No one is that altruistic

I was thinking how funny it would be if someone actually researched enough to find out what exactly I did or liked. That would make me far more important than I ever considered. That could not be true, simply because no one could e en be that much interested in another person, although it could be possible in that it could be, but I have difficulty even imagining anyone selfless enough to put anyone else's ideas in a place of greater imortance than their own.

Thursday, March 12, 2015

I still have to look it up, but it has been something that has been on my mind for a very long time, but I have never valued it enough to think of it, and I still do not think it will matter to me, but I will look it up and think about it a bit.

I will have to find it first in order to study it's useability or significance. It is in the Book of Mormon where the King of the Lamanites is speaking to Ammon and Ammon is privy to the thoughts of the king or maybe that is not what happened then, but the thought is that it is a thing that has been recorded as happening where another's very thoughts.

Tuesday, March 10, 2015

So much opposition

I feel like I may have been wrong in assuming opposition was decided to not work on me, so a new technique of flattery was used. But, I see now clearly the opposition to a thing I want makes me want it more cause that suggests it comes from a gut reaction of anger, that could not be masked for a deceptive purpose. It is like a reaction. My choice is one that it is unexpected and it meets so much opposition that I think of a screwtape desperately wringing his hands screaming, "pull out the stops! This is important." It is not a calculated thing, it is desperation.

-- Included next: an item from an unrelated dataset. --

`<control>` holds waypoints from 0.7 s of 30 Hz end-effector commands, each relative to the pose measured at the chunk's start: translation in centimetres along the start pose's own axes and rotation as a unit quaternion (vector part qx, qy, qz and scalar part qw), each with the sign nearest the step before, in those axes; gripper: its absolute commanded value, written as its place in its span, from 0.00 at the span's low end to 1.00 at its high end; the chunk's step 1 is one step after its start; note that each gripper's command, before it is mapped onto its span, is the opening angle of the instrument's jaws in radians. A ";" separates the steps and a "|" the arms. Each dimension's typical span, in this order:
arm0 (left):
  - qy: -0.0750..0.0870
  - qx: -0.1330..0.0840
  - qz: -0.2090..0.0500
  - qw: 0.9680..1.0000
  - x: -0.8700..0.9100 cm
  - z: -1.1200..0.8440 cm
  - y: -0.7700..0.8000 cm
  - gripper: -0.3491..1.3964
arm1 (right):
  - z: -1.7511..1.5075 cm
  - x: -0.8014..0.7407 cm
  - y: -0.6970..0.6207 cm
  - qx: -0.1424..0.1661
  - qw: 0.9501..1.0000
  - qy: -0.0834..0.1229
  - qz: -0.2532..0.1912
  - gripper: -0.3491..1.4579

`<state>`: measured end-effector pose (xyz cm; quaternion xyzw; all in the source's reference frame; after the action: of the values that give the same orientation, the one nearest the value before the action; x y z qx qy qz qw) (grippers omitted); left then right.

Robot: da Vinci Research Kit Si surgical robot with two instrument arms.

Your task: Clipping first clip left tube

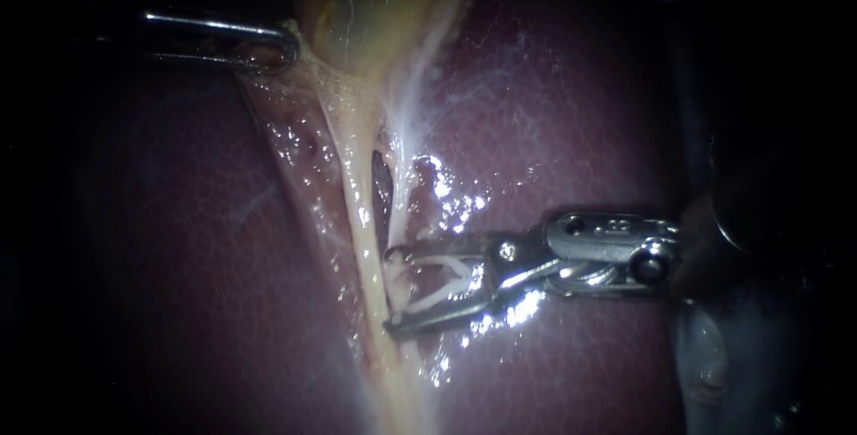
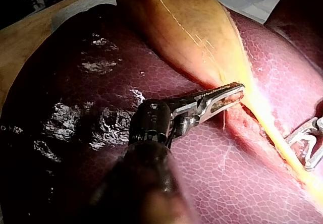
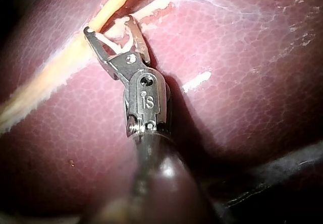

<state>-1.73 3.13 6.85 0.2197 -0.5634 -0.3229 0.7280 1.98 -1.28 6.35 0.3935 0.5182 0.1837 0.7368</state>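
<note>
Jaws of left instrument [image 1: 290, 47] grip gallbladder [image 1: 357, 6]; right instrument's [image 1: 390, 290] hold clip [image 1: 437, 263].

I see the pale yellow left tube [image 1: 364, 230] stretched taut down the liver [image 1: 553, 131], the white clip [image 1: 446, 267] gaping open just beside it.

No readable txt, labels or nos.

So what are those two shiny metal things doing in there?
The left instrument grips tissue beside the yellowish gallbladder, stretching it taut. The right instrument holds a white clip between its wide-apart jaws, right up against the pale tube lying over the dark red liver. The clip is not squeezed shut yet.
</note>
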 end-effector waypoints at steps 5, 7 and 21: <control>0.002 0.000 0.000 1.000 0.00 0.00 0.00 0.00 | 0.05 0.00 0.01 0.020 1.000 0.009 0.004 0.47; 0.002 0.000 0.000 1.000 0.00 0.00 0.00 0.00 | 0.07 0.00 0.01 0.029 1.000 0.011 0.004 0.47; 0.002 0.000 0.000 1.000 0.00 0.00 0.00 0.00 | 0.18 0.05 0.05 0.060 0.997 0.039 0.014 0.47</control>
<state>-1.73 3.13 6.85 0.2201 -0.5622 -0.3227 0.7290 2.18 -1.28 6.40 0.4373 0.5517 0.1778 0.6875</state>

Anyhow, it only makes,me more determined to go against what is opposed to what I know is good in the first place.

Thursday, March 5, 2015

Just started singing this to myself

It is in response to being alone when I only do what I do in hopes of going home, and I doubt home is lonely.

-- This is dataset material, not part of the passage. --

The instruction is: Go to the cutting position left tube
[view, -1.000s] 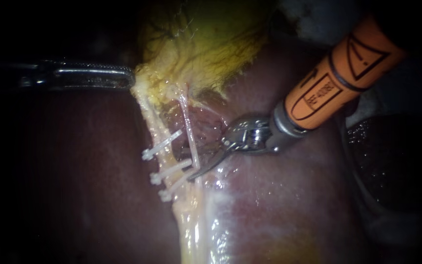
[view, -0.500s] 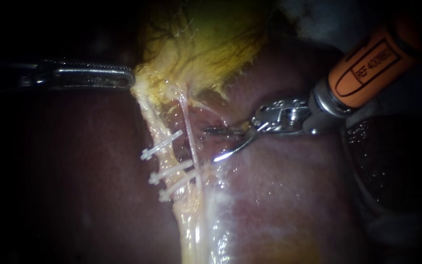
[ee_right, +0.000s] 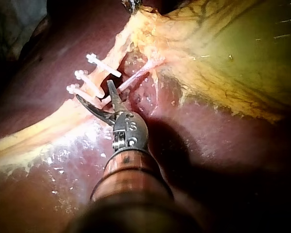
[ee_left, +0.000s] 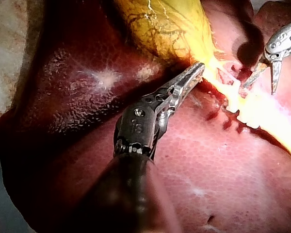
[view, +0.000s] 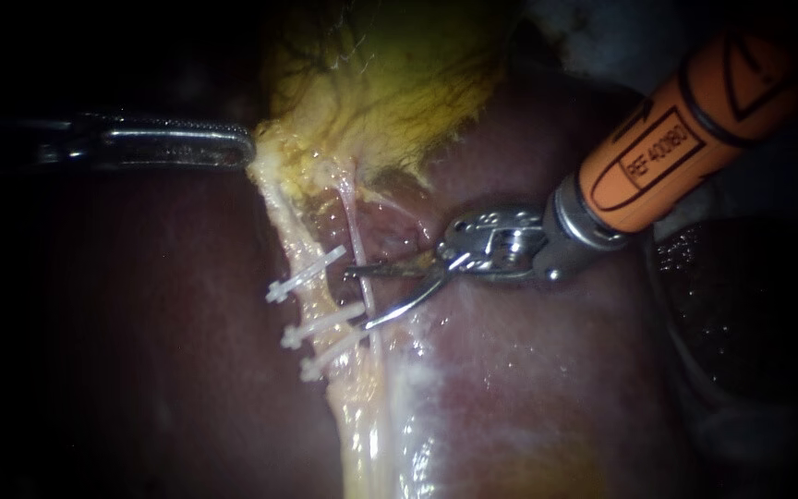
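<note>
The yellow gallbladder (view: 390, 83) lies on the dark red liver (view: 528, 388). Two strands run down from its neck: a thick yellowish left tube (view: 299, 242) and a thin pink tube (view: 351, 222). Three white clips (view: 305, 274) cross the left tube. My right instrument (view: 359, 298), on an orange shaft, has its blades open. They straddle the thin pink tube just right of the clips, between the top and middle ones; the right wrist view shows the same for my right instrument (ee_right: 93, 91). My left instrument (view: 237, 148) is shut on the gallbladder's edge; the left wrist view shows my left instrument (ee_left: 191, 76) there too.
A wet pale band of tissue (view: 367, 434) runs down from the clips over the liver. A dark liver lobe (view: 741, 305) lies under the right shaft. Pale cloth (ee_left: 9, 48) borders the liver behind my left instrument.
My right instrument drew back up and to the right from the lower clips, then came left again; its open blades now sit around the thin tube, higher than before. The left instrument held still.
</note>
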`<state>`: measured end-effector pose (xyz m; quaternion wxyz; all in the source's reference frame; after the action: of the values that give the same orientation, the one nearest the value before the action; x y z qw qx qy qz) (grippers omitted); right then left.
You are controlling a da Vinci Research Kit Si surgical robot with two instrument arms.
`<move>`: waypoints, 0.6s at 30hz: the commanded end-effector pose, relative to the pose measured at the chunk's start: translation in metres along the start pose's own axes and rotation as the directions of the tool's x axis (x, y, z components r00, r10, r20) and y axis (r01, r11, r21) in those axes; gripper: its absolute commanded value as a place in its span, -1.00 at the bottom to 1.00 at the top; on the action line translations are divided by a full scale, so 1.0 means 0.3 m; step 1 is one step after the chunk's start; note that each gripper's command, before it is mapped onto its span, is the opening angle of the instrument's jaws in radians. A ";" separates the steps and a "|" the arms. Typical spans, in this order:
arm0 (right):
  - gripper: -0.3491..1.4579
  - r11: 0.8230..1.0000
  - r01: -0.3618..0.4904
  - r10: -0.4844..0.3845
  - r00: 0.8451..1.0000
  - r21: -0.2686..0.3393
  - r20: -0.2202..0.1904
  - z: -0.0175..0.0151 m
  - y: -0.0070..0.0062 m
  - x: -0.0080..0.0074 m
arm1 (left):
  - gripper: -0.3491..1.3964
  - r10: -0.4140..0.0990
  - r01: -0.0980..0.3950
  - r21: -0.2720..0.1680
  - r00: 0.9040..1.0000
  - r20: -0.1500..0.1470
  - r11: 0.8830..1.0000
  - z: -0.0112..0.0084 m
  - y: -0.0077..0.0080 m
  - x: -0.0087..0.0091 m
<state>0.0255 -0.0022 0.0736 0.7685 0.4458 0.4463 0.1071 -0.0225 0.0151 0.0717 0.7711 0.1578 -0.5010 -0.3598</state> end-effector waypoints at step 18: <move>0.76 0.994 0.032 -0.030 0.999 0.102 -0.013 0.011 0.0154 -0.0053 | -1.00 0.000 0.000 0.000 1.000 0.000 1.000 0.0000 0.0000 0.0001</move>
<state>0.0283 -0.0023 0.0789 0.7395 0.4814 0.4651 0.0709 -0.0225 0.0151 0.0718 0.7711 0.1578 -0.5010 -0.3598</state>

The Smiths - How Soon Is Now?: http://youtu.be/pEq8DBxm0J4

A good way to live

If you can manage to find hope grab a hold of it and let it edify you until you begin to manifest the quality of life you lack.

Wednesday, March 4, 2015

How to tell if it is a good song

You can tell the song has reached it's potential when the song doesn't change, but it still fits your mood perfectly.

Kinda like religion.

Monday, March 2, 2015

Jonah and the you know

This morning Mary decided that she wanted to change her FHE song to "Follow the prophet". So, I thought, well, can she even do that? It has so many verses. Sure, she likes the picardy third and the redundancy of the chorus, all kids do. Then I decided to print out the verses for the adults if she was determined. As I listened to it, I thought, hmmm, they call it a whale. Oh, but we only believe the Bible to be doctrine as far as it is translated correctly, and for kids the finer point is that it is the story that matters. Such thought made sense sorta like how we changed wine to water in the sacrament, and hot drinks to coffee and tea. It is the intent or spirit of a thing that matters.

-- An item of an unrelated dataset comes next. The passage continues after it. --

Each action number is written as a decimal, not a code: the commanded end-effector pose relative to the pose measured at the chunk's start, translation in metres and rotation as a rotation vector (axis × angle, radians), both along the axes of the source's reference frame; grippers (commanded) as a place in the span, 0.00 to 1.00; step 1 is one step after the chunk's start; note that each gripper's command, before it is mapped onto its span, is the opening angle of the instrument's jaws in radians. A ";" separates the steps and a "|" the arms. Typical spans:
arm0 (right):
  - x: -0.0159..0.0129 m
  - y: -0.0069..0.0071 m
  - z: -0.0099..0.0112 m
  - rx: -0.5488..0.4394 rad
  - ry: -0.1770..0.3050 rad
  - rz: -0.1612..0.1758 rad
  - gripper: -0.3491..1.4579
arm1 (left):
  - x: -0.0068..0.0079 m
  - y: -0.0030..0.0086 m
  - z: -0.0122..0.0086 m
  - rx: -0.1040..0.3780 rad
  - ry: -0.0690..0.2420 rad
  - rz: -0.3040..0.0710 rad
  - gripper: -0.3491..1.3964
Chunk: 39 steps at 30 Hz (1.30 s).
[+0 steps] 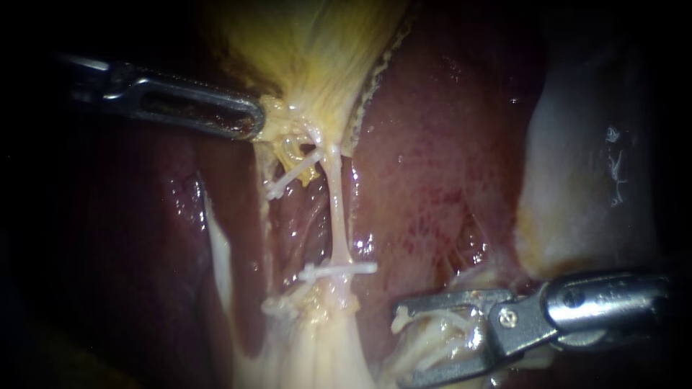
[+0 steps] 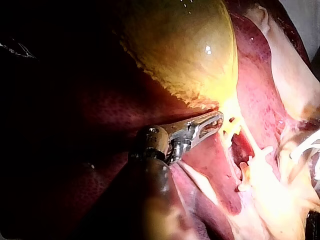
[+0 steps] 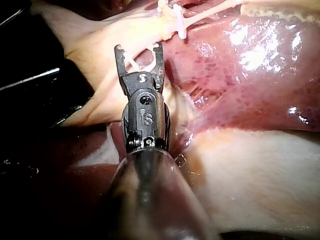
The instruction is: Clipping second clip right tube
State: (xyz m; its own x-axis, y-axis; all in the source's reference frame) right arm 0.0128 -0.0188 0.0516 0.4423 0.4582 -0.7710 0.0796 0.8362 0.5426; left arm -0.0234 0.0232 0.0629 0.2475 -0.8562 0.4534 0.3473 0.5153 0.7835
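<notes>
Approach, by the look of it, not yet clipping. Nearest: right instrument (image 1: 400, 347), jaws spread yet cradling a white loaded clip (image 1: 401, 315), well apart from the right tube (image 1: 336, 209). Farther in: one seated clip (image 1: 342, 270) across that tube's lower end. Next: carry across, straddle the bare stretch above it (square on, probably), squeeze. Farthest: left instrument (image 1: 252, 119), clamped on the gallbladder (image 1: 317, 50) at its neck. Only from the right wrist: jaw gap seen head-on. Only from the left wrist: the gallbladder's rounded body.
</notes>
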 end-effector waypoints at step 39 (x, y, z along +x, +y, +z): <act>0.0018 0.0070 0.0012 0.091 -0.047 0.075 0.46 | 0.0053 0.0026 -0.0034 0.002 0.020 -0.033 0.00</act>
State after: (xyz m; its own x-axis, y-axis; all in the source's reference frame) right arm 0.0148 -0.0111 0.0531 0.4368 0.5705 -0.6955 -0.0193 0.7790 0.6268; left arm -0.0181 0.0257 0.0595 0.2272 -0.8655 0.4464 0.3797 0.5009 0.7778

Upon consideration, I thought, "Well, it is easy to see that the things most prophets told us and whether or not their stories are exact, they warn and instruct."

Yesterday, in class we were studying a very difficult principle so the teacher had someone read a metaphorical story from a children's manual that was clear to us all. Again, the story was obviously fiction, but the principle was conveyed in a digestable way.

Point was, some very wisemen who were not there on the boat or even know how God communicated to Jonah, felt that there was a principle to be taught that would be of great worth to others. And guess what? I can really relate.

As of late, I have been trying to run from a thing that I cannot mistake although I have tried so hard. But, Jonah was not allowed to just die and escape, but he had to face the thing that seemed too hard for him. It is true that God is like that. No matter what really happened, it does provide encouragement and example.

Maybe, it's intuition, but somethings you just don't question...thank you Savage Garden for the words! I am not going to run away and try to be safe anymore. To accomplish we need to take risks! It is only by forgetting our fear that we accomplish anything close to potential.